Culture and PTSD: Trauma in Global and Historical Perspective is a collection of essays in cultural psychology, specifically examining the juncture between posttraumatic stress disorder (PTSD, as defined by the American Psychiatric Association in the Diagnostic and Statistical Manual of Mental Disorders, or DSM) and different cultural connotations and practices. Edited by Devon E. Hinton and Byron J. Good, professors of psychiatry and the anthropology of mental illness, respectively, the book brings together eleven essays on trauma, leveling a challenge to the established definition and treatment of PTSD. These essays critically examine the relative strengths and weaknesses of common DSM style PTSD diagnoses, the relative cultural understanding of PTSD in terms of diagnostics and treatment, and ask whether the over-prevalence of [End Page 283] PTSD is a possibly pernicious kind of diagnosis, one that is harmful to patients and the mental health field as a whole.

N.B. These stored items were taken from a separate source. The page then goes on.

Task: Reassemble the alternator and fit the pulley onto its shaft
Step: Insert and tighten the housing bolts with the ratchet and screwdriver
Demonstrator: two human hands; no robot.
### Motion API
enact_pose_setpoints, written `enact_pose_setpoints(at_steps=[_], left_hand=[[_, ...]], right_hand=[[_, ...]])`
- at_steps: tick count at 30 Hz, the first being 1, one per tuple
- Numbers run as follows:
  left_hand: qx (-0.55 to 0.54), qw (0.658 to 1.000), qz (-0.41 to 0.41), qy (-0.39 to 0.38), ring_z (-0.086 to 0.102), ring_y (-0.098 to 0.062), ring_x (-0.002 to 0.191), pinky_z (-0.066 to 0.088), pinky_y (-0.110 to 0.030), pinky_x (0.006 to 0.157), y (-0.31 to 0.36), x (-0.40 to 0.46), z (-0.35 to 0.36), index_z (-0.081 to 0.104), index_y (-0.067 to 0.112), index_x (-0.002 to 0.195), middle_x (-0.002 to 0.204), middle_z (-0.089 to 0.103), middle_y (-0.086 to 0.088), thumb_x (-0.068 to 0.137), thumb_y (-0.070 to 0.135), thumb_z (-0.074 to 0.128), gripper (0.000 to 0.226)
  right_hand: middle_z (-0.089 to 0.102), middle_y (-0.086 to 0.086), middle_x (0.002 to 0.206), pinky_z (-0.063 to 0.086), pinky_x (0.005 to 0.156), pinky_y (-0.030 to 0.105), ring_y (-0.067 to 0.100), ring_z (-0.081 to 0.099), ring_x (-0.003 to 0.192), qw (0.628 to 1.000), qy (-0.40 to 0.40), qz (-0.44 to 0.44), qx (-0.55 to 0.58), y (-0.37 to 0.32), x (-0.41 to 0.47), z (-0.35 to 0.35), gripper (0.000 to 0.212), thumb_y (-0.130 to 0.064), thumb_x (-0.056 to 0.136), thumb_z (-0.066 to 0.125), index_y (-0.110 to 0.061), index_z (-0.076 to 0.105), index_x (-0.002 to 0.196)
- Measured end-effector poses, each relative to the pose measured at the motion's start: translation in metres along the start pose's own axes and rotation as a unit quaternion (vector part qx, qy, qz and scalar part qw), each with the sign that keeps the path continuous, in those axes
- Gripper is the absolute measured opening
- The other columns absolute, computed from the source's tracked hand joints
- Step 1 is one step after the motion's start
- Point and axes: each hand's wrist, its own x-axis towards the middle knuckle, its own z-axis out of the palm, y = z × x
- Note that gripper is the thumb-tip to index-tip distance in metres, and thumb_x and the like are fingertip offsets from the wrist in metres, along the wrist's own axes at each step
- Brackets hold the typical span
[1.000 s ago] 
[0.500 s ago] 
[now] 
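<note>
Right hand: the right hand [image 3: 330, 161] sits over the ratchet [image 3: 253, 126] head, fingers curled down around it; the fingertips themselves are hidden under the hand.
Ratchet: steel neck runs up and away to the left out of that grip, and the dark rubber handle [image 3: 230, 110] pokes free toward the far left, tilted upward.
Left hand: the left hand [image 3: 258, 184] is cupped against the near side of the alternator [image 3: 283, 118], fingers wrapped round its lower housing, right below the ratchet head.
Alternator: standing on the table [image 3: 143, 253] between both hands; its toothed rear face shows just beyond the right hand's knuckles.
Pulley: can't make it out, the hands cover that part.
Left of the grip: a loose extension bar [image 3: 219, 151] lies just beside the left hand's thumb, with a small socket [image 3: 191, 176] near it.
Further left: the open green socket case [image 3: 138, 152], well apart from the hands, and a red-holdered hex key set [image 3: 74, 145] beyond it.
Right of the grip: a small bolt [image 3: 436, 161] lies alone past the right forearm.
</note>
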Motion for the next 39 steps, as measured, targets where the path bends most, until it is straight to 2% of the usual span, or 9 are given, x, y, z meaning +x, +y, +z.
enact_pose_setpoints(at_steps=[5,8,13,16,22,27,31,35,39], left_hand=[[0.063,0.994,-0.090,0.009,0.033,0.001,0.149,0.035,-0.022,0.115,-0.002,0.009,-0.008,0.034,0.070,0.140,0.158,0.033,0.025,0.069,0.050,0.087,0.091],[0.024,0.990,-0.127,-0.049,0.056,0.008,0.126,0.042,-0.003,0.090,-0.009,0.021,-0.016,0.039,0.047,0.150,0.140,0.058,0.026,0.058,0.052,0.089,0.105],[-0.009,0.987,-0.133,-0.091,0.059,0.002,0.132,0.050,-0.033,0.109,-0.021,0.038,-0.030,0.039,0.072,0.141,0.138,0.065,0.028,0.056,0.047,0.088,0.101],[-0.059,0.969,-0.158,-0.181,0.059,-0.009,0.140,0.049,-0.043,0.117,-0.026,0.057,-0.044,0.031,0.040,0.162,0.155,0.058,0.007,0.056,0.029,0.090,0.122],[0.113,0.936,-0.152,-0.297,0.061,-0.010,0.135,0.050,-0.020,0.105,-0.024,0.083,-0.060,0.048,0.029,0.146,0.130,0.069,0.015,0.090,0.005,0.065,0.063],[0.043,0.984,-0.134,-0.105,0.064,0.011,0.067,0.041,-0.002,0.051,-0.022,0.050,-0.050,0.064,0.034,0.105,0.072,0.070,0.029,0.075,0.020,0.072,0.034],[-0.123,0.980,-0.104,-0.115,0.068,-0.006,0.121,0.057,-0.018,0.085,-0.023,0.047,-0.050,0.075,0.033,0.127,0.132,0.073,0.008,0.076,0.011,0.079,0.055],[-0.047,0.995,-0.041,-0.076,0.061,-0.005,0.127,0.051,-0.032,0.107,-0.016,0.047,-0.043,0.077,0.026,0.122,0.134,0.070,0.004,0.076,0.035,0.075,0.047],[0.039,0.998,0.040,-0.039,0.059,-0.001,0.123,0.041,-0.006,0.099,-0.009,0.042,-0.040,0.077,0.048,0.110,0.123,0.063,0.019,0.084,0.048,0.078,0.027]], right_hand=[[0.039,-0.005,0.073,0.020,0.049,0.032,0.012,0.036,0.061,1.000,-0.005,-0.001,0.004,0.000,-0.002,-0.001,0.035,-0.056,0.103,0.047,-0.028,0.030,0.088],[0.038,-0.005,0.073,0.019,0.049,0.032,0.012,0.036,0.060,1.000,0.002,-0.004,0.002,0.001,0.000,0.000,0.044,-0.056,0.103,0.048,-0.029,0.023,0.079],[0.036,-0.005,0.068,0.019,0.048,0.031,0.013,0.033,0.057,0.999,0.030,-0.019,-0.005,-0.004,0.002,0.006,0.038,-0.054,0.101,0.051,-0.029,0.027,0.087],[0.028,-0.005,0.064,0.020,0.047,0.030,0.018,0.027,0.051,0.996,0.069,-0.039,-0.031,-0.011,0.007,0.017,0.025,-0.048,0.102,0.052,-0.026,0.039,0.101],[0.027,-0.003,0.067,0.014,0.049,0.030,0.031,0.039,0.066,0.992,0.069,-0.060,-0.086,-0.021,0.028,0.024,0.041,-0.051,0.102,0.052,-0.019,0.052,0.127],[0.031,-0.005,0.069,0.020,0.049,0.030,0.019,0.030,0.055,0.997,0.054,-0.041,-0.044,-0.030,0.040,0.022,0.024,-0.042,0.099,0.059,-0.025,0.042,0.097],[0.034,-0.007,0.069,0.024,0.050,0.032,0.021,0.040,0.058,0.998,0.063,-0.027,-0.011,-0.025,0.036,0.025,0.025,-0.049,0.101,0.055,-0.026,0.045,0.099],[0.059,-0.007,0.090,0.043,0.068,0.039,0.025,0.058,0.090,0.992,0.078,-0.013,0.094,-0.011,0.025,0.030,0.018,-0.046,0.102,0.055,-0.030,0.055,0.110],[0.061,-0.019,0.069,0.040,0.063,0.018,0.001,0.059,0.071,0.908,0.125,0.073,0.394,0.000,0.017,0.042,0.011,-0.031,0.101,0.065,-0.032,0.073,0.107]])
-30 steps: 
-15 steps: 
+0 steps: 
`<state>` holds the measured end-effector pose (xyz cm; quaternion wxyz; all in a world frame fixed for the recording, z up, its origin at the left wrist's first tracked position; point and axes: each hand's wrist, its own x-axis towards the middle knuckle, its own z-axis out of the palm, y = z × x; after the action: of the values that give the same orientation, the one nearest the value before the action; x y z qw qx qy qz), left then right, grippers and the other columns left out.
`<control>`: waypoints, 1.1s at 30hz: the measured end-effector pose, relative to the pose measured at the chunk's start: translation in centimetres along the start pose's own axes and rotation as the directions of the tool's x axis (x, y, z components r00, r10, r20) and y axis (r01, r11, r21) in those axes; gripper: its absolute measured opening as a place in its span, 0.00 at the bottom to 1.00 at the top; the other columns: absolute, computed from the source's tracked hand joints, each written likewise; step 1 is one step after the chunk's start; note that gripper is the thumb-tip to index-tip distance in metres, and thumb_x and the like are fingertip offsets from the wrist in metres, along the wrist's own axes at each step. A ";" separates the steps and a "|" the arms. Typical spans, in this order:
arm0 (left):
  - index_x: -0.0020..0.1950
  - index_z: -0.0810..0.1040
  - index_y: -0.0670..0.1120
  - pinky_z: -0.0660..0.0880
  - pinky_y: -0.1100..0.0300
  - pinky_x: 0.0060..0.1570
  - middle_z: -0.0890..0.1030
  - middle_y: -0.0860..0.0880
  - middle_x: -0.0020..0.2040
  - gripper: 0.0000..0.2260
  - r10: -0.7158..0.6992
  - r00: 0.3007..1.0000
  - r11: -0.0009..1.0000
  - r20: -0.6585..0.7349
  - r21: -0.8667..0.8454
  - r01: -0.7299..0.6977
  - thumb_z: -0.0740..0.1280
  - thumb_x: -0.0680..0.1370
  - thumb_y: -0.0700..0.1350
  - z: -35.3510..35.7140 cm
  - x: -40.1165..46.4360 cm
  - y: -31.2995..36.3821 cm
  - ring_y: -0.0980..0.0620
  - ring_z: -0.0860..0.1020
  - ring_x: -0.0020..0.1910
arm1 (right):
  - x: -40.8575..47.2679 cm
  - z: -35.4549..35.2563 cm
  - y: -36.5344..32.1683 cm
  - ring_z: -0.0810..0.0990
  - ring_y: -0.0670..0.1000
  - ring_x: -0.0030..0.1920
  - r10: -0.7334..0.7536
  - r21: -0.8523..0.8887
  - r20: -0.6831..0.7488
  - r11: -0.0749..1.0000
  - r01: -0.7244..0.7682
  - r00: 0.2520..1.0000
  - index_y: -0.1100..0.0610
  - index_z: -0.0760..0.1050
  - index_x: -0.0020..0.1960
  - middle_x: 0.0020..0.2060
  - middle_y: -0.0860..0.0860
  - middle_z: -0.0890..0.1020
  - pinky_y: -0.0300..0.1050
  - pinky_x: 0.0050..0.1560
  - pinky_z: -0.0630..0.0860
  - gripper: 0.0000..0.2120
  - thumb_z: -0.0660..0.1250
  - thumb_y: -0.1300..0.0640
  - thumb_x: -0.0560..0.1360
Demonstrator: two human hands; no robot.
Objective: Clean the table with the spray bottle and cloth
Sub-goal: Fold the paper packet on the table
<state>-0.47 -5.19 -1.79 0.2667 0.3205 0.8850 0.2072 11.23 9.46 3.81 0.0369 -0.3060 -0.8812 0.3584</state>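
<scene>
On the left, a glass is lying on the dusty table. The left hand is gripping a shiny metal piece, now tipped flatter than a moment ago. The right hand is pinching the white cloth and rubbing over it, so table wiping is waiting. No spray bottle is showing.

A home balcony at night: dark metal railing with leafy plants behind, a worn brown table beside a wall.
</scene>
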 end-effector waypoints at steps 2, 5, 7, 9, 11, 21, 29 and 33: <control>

After their introductory chapter, Hinton and Good's second section provides three chapters on the historical background on PTSD. This part of Culture and PTSD provides a strong foundational knowledge for the reader on the history of PTSD as a diagnosis and, perhaps more importantly, the debates surrounding the concept of PTSD among the professional community. The third, and final, section is much larger than the first two. Consisting of eight chapters, it comprises the majority of the book. Each chapter is an essay examining trauma and treatment in radically different sociocultural contexts around the world. The third section is wide ranging, by necessity, and the chapters are quite disjointed as a result. This does not, however, detract from the quality of the book, and if anything, the highly varied nature of the case studies adds validity to the importance of part of the author's argument: that PTSD ought to be better understood in individual cultural contexts.

While all of the chapters in the final section are worthwhile, several stand out. Ball and O'Neill's chapter on historical trauma among Native Americans, for example, is a much needed examination of an under-looked group. Ball and O'Neill argue that PTSD is an unsuitable diagnosis for the trauma that Native American groups face because their experiences have a much longer cultural time frame, one wrapped up in continuous genocide and persecution. Historical trauma, they argue, is a better fitting framework for understanding the kind of epochal suffering that groups like Native Americans face, as it ignores the complex socioeconomic and historic reasons for depression and disaffection found in many Native American communities. Given the amount of recent attention being paid toward the rash of suicides in Canadian Native American communities, Ball and O'Neill's chapter is quite timely.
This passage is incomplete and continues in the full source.